YOUR TASK → Give back an exact copy of the lines below, from the first through the line with "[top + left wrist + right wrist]"; please stop there.

DATA PROVIDED →

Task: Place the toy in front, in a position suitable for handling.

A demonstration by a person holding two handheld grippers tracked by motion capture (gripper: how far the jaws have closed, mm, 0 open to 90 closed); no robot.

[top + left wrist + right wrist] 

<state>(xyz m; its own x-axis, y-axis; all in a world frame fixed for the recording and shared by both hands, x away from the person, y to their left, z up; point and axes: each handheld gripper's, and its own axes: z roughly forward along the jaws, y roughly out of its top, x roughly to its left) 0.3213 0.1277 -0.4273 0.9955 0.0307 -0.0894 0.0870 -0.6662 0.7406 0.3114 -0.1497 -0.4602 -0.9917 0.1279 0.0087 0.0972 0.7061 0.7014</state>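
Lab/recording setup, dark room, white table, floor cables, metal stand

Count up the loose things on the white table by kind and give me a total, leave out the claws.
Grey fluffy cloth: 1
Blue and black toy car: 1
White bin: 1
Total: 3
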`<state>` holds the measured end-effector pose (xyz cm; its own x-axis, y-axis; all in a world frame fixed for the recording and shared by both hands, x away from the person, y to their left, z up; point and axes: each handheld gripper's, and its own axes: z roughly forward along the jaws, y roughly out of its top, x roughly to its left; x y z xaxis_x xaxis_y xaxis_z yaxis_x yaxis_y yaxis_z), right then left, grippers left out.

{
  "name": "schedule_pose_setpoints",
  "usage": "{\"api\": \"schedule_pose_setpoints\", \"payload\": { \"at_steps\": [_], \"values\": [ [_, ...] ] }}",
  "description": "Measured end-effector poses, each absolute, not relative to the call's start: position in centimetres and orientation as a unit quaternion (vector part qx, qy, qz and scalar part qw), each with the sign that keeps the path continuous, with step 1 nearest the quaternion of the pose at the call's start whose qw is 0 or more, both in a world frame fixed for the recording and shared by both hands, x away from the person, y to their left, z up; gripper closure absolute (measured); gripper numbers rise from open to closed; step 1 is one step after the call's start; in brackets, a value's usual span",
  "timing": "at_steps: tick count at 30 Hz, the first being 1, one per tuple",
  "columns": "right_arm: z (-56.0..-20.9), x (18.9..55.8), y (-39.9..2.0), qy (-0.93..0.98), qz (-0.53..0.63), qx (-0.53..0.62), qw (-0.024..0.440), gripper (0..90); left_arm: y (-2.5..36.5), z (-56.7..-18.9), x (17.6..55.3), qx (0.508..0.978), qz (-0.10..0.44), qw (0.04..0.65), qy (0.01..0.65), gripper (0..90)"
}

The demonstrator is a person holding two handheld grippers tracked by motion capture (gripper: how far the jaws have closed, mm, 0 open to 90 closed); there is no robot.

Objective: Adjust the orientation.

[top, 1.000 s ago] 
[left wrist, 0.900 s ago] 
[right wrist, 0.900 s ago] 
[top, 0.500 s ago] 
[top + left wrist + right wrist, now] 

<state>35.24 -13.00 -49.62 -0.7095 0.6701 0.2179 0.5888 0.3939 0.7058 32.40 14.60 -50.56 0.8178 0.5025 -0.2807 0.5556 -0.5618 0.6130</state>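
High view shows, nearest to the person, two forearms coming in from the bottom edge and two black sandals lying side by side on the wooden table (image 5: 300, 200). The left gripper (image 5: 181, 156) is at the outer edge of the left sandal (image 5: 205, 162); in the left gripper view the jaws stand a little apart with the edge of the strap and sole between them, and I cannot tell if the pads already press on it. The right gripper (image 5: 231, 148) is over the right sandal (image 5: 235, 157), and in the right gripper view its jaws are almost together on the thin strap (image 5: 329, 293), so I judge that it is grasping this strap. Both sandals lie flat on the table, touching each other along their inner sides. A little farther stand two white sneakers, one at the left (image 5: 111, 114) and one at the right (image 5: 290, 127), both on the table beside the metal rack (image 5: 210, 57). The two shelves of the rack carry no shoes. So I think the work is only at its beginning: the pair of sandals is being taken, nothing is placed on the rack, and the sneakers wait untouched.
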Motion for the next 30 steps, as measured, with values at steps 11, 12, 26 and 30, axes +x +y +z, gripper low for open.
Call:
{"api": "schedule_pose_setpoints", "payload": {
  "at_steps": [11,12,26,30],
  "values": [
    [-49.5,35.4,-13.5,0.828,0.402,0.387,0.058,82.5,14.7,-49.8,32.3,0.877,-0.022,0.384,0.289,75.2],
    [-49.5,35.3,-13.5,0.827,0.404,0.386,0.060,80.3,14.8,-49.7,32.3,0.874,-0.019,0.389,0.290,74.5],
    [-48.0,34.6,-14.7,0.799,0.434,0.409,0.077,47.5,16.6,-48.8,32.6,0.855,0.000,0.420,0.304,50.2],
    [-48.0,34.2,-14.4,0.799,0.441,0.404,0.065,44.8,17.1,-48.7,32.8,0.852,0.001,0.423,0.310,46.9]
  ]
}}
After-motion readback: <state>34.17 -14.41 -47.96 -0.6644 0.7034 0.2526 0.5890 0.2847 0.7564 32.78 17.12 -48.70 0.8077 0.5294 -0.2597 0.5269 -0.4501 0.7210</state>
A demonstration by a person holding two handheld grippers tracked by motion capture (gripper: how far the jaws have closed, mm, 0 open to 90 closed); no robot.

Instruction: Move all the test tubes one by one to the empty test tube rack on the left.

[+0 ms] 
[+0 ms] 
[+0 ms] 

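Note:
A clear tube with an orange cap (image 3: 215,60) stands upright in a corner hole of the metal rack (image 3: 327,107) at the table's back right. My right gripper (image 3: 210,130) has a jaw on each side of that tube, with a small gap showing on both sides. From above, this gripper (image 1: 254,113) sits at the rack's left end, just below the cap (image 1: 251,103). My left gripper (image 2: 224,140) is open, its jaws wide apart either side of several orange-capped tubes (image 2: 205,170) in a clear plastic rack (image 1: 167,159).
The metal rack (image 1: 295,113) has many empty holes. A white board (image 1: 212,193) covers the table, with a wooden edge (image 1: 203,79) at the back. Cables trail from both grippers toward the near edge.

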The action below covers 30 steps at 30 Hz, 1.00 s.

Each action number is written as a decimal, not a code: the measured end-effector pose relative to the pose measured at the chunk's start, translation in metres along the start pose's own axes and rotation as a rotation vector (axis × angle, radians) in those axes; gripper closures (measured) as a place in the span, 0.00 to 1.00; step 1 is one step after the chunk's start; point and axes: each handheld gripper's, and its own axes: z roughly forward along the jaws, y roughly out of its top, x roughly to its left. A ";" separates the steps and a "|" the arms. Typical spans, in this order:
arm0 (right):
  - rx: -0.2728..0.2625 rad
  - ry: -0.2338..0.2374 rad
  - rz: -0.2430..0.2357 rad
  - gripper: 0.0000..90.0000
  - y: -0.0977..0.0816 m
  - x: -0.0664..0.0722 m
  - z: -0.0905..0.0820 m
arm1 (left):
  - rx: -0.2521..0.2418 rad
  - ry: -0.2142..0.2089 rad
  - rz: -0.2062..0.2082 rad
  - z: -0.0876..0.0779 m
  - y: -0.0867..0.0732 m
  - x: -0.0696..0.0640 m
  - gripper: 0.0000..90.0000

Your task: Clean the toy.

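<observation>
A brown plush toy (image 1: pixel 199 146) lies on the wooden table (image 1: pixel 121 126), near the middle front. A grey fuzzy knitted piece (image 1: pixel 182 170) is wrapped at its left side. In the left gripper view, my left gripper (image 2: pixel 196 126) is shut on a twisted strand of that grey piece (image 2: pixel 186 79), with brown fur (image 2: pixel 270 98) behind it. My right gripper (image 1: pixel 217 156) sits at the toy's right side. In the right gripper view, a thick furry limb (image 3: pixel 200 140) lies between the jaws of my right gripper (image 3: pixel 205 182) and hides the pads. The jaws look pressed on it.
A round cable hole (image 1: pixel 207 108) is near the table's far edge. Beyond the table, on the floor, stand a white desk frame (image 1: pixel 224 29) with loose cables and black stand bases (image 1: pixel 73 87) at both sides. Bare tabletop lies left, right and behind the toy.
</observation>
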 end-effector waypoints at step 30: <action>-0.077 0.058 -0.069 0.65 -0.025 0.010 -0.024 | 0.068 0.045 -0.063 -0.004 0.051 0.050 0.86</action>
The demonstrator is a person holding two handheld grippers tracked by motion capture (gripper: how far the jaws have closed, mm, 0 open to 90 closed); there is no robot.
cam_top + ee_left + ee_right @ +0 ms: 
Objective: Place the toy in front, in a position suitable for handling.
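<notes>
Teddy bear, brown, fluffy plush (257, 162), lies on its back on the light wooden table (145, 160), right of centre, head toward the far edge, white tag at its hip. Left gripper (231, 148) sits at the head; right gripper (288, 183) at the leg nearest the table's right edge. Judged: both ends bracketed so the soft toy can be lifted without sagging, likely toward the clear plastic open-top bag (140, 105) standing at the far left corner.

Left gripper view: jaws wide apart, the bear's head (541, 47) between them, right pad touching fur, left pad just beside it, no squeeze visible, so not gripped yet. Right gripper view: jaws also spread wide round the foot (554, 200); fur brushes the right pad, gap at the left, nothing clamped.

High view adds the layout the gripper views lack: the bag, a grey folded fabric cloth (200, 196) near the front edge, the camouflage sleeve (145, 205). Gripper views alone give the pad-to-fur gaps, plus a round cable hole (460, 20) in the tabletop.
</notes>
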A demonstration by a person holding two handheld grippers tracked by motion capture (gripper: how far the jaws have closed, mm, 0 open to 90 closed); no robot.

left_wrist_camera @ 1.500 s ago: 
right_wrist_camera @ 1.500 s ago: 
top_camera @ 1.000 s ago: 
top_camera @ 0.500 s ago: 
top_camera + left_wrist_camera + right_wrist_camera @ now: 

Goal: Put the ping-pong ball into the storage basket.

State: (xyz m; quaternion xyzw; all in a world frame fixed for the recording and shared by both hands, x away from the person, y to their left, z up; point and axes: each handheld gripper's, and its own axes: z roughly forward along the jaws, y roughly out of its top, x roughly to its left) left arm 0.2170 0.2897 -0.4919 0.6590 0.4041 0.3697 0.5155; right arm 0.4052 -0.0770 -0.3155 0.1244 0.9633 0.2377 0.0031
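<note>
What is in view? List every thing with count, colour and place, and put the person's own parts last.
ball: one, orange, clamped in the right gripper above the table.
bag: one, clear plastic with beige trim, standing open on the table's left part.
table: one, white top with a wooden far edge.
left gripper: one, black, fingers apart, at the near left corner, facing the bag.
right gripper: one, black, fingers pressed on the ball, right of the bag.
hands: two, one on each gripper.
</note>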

EXERCISE ANSWER →
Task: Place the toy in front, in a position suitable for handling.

A demonstration by a person holding two handheld grippers tracked by motion capture (gripper: how far the jaws have closed, mm, 0 open to 90 closed); no robot.

[top + left wrist + right wrist] 

The output above is the complete answer.